What to do:
Starting at the line containing "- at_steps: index" and ending at the line containing "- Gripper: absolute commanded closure", print every line of the material below exactly, both ends included, and stop there.

--------------------------------------------------

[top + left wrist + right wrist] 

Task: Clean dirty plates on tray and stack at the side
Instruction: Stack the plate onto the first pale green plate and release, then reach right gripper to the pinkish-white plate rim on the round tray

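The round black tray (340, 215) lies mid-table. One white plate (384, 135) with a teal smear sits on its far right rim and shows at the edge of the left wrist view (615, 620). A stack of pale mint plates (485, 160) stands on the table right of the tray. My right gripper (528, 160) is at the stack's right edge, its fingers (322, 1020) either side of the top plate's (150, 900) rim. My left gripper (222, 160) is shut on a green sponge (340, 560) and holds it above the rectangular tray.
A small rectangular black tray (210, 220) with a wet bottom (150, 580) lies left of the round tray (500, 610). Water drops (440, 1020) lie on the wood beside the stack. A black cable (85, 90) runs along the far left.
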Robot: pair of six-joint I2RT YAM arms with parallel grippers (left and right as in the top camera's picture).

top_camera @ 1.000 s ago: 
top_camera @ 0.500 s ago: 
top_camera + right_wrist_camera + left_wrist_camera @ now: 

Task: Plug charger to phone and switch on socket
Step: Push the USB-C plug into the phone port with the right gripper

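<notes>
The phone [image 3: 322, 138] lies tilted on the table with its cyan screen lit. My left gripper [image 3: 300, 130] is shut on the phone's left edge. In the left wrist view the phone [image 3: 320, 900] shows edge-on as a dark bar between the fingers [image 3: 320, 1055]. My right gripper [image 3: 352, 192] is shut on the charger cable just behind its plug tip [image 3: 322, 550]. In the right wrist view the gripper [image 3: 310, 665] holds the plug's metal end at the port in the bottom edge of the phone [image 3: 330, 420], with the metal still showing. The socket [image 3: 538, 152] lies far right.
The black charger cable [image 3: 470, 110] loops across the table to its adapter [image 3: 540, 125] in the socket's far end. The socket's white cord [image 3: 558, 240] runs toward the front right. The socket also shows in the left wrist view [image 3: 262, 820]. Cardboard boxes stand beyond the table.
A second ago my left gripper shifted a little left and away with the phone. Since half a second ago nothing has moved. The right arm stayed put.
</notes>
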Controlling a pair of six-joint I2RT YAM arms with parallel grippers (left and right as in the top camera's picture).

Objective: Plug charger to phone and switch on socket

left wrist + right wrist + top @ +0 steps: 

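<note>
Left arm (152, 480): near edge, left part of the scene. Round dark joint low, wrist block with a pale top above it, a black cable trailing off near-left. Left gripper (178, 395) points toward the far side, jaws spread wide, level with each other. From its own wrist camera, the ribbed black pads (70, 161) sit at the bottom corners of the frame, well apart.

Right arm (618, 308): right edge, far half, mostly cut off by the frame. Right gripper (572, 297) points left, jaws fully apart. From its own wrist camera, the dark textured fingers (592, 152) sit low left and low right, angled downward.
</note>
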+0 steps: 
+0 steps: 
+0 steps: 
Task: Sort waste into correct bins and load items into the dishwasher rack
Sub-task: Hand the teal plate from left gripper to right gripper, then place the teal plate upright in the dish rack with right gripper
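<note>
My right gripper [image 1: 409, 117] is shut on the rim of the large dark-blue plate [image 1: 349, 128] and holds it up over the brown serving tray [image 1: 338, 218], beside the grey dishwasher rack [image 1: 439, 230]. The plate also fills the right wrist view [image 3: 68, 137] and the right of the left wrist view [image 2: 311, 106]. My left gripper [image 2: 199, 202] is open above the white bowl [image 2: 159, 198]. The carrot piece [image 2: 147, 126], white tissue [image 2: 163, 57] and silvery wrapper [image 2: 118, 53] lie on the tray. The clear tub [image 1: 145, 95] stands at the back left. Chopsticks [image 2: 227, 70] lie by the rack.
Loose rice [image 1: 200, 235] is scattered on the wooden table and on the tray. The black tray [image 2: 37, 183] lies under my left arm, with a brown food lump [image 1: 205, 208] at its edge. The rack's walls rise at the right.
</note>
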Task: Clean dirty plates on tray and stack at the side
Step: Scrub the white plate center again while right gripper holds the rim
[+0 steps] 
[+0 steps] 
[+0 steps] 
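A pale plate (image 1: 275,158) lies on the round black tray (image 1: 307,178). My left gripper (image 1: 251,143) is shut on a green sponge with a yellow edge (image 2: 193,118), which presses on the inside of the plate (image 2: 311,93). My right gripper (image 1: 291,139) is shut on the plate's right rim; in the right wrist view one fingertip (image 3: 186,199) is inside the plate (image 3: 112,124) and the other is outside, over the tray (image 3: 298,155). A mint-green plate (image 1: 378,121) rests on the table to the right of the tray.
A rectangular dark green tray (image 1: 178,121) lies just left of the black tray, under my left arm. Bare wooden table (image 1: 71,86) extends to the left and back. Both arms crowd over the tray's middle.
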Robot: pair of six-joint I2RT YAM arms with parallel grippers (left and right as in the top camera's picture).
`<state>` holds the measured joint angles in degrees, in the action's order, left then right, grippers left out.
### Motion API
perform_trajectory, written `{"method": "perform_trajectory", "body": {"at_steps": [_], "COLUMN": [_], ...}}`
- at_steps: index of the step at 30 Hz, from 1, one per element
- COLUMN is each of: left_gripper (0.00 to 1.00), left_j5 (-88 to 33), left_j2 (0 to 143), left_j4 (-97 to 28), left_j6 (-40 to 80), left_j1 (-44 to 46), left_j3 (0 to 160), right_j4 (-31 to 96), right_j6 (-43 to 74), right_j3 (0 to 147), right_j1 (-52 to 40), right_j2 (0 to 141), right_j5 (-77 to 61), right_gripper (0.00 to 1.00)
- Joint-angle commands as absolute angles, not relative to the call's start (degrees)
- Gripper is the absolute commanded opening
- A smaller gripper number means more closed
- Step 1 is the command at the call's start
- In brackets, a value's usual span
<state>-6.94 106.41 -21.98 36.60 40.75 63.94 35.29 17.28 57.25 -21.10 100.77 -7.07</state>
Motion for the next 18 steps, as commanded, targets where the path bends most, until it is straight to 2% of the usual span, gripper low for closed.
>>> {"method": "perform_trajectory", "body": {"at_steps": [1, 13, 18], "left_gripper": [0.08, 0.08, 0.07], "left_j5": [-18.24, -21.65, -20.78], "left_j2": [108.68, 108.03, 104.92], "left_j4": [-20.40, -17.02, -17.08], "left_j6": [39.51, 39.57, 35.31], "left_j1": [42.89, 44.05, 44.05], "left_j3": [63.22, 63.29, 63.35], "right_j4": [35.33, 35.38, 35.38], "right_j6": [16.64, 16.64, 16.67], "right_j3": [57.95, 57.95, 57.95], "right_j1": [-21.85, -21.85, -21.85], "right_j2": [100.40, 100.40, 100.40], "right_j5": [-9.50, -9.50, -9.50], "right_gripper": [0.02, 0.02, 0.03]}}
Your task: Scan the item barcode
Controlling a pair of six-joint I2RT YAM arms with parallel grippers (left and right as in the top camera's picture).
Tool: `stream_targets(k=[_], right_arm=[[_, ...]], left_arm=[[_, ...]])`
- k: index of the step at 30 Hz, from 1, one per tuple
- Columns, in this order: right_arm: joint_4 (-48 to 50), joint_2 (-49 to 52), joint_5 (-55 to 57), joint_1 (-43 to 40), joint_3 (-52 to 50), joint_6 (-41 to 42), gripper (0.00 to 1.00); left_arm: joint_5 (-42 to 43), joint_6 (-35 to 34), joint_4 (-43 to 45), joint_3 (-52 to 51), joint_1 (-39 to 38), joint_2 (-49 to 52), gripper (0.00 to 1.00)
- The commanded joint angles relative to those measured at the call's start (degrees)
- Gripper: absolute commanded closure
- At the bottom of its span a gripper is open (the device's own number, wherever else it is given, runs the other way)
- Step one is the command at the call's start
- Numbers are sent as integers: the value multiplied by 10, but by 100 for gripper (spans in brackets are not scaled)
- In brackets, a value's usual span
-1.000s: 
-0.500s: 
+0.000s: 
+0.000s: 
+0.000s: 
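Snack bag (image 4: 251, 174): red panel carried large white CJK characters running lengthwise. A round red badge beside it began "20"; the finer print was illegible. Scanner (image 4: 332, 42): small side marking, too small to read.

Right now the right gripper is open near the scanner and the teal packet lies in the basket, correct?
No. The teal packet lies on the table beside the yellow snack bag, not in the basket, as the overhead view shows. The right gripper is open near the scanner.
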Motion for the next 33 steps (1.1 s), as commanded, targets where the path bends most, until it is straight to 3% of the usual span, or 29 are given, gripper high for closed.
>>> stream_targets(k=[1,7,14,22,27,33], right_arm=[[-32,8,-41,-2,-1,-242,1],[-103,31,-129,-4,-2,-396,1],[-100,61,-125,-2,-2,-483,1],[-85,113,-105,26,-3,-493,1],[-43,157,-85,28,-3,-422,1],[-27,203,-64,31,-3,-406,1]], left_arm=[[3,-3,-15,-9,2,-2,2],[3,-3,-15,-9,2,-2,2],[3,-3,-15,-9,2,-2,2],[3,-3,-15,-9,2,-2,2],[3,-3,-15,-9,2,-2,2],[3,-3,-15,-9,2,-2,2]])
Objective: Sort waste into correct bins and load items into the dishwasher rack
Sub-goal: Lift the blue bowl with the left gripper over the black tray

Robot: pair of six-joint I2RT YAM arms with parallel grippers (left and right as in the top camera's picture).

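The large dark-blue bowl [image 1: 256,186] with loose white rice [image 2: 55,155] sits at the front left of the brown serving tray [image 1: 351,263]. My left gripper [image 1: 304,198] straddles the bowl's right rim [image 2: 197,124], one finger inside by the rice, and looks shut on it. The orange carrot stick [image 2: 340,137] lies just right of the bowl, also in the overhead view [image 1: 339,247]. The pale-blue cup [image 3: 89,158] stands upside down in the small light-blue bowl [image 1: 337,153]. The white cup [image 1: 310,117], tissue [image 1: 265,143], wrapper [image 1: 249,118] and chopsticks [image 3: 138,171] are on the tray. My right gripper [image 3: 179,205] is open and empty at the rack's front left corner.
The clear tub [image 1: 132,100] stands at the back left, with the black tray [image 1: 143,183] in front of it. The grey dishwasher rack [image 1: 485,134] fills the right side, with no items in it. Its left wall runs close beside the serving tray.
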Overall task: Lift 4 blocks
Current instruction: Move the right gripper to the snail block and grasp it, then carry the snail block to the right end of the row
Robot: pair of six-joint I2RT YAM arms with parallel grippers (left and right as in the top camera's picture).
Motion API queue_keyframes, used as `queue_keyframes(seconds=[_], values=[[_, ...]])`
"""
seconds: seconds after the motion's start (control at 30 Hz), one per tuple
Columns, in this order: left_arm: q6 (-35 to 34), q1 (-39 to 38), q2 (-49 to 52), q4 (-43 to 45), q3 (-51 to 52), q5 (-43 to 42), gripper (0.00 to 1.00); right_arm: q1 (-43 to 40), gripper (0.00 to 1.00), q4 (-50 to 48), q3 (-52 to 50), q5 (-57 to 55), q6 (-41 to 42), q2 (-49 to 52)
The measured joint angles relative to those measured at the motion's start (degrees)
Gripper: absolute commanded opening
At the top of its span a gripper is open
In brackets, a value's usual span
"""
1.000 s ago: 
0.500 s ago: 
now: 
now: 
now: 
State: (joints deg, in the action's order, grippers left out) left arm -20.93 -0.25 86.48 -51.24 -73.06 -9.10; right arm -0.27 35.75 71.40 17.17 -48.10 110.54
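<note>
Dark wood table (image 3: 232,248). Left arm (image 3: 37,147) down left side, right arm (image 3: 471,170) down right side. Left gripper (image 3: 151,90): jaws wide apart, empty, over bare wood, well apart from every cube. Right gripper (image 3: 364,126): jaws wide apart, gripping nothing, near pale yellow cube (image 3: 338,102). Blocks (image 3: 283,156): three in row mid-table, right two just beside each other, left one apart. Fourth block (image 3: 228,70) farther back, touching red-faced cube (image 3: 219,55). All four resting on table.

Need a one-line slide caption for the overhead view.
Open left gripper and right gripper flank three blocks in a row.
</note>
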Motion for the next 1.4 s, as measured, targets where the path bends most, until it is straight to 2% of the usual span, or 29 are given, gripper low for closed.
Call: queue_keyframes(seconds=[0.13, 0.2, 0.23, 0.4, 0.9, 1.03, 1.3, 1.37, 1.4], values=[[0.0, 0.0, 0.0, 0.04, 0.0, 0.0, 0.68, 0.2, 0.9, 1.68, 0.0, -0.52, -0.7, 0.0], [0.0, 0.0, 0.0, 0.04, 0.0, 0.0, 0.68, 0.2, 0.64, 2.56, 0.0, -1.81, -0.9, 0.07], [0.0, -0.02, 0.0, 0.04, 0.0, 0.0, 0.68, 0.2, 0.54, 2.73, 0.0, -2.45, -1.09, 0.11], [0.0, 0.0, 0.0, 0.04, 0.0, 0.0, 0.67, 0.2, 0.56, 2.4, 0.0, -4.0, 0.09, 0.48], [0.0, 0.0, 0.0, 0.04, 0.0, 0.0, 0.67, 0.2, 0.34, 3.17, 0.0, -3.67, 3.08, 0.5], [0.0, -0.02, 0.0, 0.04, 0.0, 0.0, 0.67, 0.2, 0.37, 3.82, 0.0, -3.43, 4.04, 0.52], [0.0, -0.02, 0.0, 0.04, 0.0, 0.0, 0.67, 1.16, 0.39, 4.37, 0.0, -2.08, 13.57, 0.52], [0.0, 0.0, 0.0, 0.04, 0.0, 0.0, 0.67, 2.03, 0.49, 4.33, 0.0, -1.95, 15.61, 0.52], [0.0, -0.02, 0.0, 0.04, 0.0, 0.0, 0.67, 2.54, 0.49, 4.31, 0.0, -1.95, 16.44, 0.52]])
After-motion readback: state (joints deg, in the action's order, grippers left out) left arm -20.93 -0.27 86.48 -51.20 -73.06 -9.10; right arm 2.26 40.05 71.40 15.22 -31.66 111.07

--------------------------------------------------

Response to this exercise:
- at_steps: index of the step at 30 Hz, from 1, one per element
- COLUMN is each of: left_gripper (0.00 to 1.00), left_j5 (-88 to 33), left_j2 (0 to 143), left_j4 (-97 to 28), left_j6 (-40 to 80), left_j1 (-44 to 46), left_j3 (0 to 160), right_j4 (-31 to 96), right_j6 (-43 to 74), right_j3 (0 to 147), right_j1 (-52 to 40), right_j2 (0 to 141), right_j5 (-77 to 61), right_gripper (0.00 to 1.00)
- Joint-angle commands as absolute angles, not relative to the call's start (degrees)
- Gripper is the absolute commanded opening
- A smaller gripper number means more closed
- Step 1 is the command at the call's start
- In brackets, a value's usual span
<state>-6.94 106.41 -21.98 36.60 40.75 63.94 35.29 17.28 57.25 -21.10 100.77 -7.07</state>
Motion for the next 18 steps, as commanded, targets where the path bends most, until it is straight to 2% of the usual span, gripper low for closed.
>>> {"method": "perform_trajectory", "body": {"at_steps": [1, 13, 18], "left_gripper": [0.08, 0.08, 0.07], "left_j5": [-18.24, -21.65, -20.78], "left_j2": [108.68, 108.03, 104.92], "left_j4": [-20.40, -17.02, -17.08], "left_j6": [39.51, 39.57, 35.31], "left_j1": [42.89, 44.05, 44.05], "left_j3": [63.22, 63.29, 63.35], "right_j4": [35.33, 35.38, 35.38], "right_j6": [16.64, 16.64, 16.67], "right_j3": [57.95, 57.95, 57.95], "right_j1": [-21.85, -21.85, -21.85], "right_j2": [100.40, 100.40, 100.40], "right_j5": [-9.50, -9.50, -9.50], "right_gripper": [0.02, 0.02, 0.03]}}
Your task: Scan the item barcode
Controlling a pair of six-joint I2RT YAM arms with parallel grippers (left and right as in the top camera's picture).
Tool: `stream_targets(k=[_], right_arm=[[_, ...]], left_arm=[[_, ...]])`
- k: index of the step at 30 Hz, from 1, one per tuple
- Columns, in this order: right_arm: joint_4 (-48 to 50), joint_2 (-49 to 52), joint_5 (-55 to 57), joint_1 (-43 to 40), joint_3 (-52 to 50), joint_6 (-41 to 42), gripper (0.00 to 1.00); left_arm: joint_5 (-42 to 43), joint_6 (-35 to 34), joint_4 (-43 to 45), joint_3 (-52 to 51), joint_1 (-39 to 38), joint_2 (-49 to 52), gripper (0.00 to 1.00)
- The commanded joint angles relative to those measured at the call's start (degrees)
- Gripper: absolute commanded closure

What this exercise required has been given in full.